No militant group has so far claimed responsibility for the raid on the charity, but it comes as the Taliban ramp up their nationwide offensive against the US-backed government.
The attack on the charity had been preceded by twin Taliban blasts that killed at least 24 people during the city's rush hour Monday, including high-level officials, and left 91 others wounded.
The second of the two explosions struck just as soldiers, policemen and civilians hurried to help the victims of the first blast, which occurred on a bridge near the ministry.
Ambulances rushed to the scene, littered with disfigured bodies and charred debris. But there were so many bodies that some had to be taken to hospitals in car boots and the back of police pickup trucks.
Firemen raced to retrieve some bodies thrown into the Kabul River by the intensity of the first blast on the bridge.
Health ministry spokesman Waheed Majroh said the casualties from the double bombing could rise still further as some of the wounded battled for their lives in hospital.
- Rising insecurity -
‘The enemies of Afghanistan have lost their ability to fight the security and defence forces of the country,’ President Ashraf Ghani said on Monday, condemning the twin blasts.
‘That is why they are attacking highways, cities, mosques, schools and common people.’
Taliban spokesman Zabihullah Mujahid said on Twitter the defence ministry was the object of the first attack, while police were targeted in the second.
The violence comes more than a week after 16 people were killed when militants stormed the American University in Kabul.

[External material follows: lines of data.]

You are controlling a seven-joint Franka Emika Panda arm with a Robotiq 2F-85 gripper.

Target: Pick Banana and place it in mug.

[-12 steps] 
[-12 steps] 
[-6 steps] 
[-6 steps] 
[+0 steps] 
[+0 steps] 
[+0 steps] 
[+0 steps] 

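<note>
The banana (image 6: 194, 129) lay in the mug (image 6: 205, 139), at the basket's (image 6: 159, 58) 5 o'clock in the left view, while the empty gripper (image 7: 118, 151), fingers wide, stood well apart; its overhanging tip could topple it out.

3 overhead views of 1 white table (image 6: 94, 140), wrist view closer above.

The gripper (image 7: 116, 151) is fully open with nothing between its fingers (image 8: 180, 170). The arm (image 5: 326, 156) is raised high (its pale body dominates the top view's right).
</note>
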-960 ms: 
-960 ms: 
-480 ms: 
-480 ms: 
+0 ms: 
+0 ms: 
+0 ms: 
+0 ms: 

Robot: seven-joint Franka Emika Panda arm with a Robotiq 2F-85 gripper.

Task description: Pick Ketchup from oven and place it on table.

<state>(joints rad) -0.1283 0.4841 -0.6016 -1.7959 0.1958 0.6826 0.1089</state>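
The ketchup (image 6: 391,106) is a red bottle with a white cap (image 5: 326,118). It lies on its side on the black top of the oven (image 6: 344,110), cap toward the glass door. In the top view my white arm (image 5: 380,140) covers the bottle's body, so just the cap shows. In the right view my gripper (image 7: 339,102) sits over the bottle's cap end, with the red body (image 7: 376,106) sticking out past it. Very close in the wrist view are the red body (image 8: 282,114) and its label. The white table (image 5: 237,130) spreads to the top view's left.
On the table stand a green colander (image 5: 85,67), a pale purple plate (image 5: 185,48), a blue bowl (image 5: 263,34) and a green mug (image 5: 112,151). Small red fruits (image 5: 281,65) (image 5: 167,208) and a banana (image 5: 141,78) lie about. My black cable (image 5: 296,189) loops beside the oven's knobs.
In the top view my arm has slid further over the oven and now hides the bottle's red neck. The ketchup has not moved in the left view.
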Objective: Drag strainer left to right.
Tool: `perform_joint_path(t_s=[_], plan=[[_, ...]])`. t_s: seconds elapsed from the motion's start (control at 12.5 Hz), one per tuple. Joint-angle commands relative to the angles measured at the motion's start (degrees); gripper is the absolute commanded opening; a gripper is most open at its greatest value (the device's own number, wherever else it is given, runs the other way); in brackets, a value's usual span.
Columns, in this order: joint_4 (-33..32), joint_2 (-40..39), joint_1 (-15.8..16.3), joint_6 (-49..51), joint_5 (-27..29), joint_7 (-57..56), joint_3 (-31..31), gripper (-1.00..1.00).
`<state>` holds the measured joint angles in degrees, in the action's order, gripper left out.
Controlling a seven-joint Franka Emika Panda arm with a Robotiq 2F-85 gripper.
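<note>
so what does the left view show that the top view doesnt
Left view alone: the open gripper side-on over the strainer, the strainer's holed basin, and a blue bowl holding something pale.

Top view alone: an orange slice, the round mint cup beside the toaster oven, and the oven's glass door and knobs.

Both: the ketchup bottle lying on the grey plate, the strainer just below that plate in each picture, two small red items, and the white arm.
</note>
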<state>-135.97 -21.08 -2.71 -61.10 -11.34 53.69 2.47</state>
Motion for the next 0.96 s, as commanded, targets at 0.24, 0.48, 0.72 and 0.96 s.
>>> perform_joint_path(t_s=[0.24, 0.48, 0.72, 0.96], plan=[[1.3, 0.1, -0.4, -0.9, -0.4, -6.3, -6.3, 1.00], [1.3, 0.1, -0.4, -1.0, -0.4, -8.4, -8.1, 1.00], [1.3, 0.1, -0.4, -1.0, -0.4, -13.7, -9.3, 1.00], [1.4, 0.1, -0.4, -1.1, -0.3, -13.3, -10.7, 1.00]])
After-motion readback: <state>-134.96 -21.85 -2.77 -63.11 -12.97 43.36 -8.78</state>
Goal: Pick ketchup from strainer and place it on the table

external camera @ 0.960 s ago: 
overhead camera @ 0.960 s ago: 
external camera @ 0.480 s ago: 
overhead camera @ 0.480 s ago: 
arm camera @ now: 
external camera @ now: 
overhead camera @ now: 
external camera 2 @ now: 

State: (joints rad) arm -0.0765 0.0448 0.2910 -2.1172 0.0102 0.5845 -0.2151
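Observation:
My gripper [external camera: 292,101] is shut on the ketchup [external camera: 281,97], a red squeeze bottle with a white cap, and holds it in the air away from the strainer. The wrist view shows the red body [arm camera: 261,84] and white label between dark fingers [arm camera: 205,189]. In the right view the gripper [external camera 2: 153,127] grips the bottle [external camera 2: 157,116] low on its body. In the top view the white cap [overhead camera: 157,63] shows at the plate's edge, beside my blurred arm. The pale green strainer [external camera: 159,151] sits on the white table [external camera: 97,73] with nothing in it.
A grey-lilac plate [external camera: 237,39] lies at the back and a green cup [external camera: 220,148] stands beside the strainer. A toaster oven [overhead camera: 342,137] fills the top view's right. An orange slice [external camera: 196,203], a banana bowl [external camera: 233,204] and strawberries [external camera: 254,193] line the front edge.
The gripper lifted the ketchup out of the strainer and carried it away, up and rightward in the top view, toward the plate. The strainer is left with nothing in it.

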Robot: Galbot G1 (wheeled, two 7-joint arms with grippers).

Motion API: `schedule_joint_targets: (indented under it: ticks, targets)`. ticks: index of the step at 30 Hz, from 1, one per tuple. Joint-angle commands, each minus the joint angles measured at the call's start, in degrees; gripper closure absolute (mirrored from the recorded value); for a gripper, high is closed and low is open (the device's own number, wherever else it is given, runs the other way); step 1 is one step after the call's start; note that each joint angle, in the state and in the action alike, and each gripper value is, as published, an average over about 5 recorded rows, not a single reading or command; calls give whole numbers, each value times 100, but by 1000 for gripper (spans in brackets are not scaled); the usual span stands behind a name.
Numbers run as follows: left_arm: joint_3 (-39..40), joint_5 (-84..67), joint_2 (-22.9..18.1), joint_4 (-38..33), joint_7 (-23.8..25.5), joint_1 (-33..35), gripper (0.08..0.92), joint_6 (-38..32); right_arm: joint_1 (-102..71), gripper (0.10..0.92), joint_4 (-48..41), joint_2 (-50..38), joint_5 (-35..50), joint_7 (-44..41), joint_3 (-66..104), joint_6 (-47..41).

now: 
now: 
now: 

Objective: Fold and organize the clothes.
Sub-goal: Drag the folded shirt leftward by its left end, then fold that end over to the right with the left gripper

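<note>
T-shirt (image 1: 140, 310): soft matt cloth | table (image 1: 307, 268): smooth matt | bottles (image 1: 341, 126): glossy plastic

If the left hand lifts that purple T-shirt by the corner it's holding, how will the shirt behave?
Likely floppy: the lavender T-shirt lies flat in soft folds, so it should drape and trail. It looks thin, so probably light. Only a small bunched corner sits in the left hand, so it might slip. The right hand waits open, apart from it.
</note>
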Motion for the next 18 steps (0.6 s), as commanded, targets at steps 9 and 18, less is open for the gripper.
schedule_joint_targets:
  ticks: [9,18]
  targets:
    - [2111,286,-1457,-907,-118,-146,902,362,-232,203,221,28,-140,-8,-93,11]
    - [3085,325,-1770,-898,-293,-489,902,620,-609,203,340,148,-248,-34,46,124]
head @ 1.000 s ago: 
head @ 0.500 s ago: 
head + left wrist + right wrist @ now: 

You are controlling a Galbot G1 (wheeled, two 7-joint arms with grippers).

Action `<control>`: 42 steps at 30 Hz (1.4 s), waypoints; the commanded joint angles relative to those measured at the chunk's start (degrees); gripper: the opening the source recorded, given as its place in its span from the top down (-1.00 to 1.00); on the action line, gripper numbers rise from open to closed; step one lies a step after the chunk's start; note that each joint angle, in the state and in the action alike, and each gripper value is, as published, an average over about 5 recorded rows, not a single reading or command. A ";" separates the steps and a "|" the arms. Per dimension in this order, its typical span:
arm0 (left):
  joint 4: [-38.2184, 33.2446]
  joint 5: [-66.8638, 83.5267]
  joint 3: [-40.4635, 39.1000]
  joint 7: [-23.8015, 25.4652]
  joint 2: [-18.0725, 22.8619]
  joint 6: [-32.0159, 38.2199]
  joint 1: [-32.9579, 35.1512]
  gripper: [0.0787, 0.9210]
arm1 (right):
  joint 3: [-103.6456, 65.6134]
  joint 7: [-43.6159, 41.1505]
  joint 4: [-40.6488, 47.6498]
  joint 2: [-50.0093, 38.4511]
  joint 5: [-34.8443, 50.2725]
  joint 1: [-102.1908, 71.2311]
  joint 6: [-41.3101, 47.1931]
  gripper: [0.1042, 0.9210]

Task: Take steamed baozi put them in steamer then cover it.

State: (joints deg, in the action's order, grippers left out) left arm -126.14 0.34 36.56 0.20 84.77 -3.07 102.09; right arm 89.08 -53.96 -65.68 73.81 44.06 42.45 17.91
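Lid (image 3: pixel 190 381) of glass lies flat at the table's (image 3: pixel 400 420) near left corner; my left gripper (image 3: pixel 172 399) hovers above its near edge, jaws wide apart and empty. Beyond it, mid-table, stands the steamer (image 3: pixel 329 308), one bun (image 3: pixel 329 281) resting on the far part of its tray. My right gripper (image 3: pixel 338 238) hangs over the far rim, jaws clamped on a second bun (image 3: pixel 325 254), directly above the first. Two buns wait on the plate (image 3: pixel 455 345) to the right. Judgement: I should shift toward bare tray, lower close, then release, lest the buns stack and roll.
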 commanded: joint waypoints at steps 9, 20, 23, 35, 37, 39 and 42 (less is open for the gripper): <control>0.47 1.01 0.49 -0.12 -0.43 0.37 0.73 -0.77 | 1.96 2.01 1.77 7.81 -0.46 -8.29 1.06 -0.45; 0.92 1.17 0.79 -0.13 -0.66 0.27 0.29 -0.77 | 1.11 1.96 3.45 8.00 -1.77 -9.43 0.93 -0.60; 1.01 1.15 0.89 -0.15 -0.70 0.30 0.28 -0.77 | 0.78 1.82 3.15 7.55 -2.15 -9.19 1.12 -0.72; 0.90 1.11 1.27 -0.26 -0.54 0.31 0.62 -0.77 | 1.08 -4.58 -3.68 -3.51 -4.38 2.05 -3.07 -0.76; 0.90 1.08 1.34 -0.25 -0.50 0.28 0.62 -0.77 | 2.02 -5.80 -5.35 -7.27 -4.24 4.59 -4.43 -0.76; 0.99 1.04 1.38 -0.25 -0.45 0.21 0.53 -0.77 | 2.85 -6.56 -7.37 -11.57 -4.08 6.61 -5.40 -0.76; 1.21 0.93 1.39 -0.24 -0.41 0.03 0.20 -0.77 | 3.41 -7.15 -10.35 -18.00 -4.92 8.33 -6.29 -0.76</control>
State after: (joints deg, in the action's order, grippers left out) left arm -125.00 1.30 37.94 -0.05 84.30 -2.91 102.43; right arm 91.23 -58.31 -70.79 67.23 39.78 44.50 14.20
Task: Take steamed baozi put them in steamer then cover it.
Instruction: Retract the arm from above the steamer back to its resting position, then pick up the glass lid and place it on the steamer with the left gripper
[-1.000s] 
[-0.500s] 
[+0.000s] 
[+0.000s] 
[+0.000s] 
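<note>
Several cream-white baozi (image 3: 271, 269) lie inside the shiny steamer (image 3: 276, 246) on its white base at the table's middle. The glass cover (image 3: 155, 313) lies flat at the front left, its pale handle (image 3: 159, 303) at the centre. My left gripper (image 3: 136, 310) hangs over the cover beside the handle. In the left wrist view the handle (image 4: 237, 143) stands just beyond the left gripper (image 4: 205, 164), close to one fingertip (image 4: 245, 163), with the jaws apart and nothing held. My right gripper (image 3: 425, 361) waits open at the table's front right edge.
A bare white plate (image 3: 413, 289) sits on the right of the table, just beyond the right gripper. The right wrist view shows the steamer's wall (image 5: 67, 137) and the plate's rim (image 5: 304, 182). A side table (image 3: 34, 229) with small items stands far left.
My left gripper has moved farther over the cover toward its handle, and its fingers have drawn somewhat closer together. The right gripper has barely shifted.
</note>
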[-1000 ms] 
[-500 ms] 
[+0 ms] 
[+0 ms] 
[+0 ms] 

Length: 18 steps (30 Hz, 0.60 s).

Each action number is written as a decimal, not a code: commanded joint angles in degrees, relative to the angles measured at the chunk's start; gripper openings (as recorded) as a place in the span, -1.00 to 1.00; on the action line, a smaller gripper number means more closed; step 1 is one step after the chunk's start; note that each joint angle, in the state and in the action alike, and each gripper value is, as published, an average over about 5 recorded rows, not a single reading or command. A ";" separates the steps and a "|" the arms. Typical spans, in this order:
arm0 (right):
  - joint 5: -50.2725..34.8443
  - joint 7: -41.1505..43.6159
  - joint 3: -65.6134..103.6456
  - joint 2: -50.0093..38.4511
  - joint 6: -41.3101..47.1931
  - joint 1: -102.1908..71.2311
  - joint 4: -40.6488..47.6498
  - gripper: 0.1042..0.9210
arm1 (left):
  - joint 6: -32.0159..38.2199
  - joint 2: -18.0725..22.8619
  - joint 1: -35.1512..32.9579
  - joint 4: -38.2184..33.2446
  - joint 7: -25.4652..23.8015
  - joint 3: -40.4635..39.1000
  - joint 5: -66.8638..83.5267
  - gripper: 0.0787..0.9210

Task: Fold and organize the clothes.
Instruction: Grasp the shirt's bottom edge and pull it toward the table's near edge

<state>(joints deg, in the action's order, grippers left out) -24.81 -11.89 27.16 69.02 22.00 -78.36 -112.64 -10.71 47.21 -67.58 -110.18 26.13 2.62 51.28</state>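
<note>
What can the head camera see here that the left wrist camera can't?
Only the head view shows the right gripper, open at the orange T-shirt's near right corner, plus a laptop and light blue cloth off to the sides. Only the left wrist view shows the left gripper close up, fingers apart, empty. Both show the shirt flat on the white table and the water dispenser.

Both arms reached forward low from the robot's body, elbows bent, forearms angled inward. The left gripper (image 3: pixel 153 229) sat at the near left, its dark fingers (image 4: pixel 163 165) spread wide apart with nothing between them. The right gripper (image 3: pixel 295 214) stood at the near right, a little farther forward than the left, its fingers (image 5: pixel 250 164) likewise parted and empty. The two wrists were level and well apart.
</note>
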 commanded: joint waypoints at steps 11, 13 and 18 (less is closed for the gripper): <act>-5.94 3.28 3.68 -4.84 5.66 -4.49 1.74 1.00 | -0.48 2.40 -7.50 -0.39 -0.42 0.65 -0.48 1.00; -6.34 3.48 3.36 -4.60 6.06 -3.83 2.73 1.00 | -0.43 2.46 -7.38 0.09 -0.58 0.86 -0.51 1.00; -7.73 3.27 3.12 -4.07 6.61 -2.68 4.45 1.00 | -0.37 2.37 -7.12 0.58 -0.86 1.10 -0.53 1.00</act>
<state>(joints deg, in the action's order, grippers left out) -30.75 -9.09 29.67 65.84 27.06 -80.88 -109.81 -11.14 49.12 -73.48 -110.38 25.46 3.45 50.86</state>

Earlier in August two professors from the university, an American and an Australian, were kidnapped at gunpoint near the campus. Their whereabouts are still unknown and no group so far has publicly claimed responsibility for the abductions.
The uptick in violence in the capital comes as the Taliban escalate nationwide attacks, underscoring the worsening security situation and the heavy price paid by civilians since NATO forces ended their combat mission at the end of 2014.
Afghan forces backed by US troops are trying to head off a potential Taliban takeover of Lashkar Gah, the capital of the southern opium-rich province of Helmand.
The Taliban have also closed in on Kunduz -- the northern city they briefly seized last year in their biggest military victory since the 2001 US invasion -- leaving Afghan forces stretched on multiple fronts.